(Directions for this task)
The job is to find each line in the entries holding the string "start" and copy that line.

(Information provided)
------------------------------------------------
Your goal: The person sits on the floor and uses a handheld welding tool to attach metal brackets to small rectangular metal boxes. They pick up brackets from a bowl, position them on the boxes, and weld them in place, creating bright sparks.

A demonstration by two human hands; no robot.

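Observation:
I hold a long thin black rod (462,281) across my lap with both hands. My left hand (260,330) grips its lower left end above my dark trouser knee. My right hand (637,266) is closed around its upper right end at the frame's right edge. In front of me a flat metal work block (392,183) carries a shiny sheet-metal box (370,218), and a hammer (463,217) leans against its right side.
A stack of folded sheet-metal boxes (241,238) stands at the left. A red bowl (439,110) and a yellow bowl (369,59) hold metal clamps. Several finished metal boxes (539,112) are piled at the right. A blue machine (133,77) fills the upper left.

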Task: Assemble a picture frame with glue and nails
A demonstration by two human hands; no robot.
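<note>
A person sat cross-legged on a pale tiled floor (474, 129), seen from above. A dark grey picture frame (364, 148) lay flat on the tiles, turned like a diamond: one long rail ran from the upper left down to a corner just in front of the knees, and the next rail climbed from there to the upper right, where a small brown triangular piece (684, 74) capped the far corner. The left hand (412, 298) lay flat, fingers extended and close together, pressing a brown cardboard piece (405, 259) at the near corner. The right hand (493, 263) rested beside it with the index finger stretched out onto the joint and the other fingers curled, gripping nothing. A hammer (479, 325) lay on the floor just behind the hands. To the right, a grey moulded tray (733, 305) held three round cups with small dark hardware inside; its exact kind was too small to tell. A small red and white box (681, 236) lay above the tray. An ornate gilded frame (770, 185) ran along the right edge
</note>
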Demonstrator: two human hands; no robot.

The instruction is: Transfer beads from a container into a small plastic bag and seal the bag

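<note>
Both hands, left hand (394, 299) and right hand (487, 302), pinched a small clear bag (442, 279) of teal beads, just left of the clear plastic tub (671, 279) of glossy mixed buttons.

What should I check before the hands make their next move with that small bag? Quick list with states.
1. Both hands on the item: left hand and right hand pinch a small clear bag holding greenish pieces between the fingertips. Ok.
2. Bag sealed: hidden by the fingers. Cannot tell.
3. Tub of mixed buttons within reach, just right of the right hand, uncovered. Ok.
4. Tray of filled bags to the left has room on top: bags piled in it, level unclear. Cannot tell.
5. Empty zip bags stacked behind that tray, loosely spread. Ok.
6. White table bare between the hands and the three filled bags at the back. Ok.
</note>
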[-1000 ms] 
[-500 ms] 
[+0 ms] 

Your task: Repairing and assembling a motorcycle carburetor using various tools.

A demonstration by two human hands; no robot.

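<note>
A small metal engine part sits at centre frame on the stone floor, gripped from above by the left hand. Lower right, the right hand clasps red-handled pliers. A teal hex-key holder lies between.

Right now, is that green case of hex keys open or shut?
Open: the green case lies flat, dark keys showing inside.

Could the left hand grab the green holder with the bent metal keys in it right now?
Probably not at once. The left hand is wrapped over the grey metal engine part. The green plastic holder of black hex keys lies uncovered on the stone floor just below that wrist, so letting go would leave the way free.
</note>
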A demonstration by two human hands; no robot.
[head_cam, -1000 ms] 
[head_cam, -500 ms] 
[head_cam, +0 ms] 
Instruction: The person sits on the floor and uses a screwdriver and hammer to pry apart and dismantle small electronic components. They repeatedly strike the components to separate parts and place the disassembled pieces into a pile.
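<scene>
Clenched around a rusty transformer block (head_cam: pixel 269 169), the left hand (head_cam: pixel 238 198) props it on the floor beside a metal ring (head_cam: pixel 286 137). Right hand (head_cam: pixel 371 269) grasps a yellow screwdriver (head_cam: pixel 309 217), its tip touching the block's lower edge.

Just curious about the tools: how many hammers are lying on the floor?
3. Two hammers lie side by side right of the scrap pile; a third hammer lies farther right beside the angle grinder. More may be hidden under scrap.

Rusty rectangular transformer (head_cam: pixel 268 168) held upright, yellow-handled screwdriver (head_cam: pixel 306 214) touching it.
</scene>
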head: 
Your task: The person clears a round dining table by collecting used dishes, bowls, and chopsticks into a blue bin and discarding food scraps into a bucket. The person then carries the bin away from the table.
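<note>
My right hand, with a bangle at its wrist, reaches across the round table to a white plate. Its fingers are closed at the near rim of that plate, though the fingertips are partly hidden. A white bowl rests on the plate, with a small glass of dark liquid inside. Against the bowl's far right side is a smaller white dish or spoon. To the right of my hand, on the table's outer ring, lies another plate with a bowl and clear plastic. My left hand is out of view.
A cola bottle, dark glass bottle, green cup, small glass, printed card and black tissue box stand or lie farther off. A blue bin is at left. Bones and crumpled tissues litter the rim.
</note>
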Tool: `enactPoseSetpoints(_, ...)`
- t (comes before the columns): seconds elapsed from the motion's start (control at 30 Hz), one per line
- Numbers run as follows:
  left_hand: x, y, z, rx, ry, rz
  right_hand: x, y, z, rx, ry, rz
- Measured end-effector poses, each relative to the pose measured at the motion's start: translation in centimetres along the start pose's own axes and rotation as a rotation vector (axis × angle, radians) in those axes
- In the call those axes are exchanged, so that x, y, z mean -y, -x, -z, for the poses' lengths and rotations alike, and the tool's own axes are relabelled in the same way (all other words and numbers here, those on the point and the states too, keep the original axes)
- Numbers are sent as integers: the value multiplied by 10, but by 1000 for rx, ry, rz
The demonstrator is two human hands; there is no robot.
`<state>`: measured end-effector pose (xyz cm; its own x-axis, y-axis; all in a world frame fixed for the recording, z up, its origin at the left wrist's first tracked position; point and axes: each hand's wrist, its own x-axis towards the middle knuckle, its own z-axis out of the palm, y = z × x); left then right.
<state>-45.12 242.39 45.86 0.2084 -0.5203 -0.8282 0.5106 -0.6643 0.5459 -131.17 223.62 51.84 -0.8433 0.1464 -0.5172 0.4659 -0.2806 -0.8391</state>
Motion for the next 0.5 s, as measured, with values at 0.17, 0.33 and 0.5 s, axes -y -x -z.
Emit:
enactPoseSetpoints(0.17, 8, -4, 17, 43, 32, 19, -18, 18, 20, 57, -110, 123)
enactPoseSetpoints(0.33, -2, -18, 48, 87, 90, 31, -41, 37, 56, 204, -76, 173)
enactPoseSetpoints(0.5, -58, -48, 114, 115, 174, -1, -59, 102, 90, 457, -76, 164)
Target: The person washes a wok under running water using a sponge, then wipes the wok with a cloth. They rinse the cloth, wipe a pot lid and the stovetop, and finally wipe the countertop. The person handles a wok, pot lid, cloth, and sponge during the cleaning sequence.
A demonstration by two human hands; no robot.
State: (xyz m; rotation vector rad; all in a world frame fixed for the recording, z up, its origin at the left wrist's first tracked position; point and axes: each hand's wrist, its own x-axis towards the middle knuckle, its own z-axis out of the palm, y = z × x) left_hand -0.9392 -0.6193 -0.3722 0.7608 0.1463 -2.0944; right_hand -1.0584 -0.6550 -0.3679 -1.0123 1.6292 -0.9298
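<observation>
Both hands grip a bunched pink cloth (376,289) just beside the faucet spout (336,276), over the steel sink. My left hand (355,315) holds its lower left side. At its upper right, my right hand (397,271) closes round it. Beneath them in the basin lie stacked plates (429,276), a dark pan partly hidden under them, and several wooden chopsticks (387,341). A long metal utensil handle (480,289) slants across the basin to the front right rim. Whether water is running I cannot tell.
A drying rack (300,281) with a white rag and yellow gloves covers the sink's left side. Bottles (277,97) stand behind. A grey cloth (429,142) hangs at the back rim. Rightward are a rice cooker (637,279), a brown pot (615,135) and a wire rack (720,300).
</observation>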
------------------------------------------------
(Problem solution)
- t (comes before the columns): seconds elapsed from the motion's start (control at 30 Hz), one per line
- Measured end-effector poses, each relative to the pose measured at the motion's start: translation in centimetres along the start pose's own axes and rotation as a rotation vector (axis × angle, radians) in those axes

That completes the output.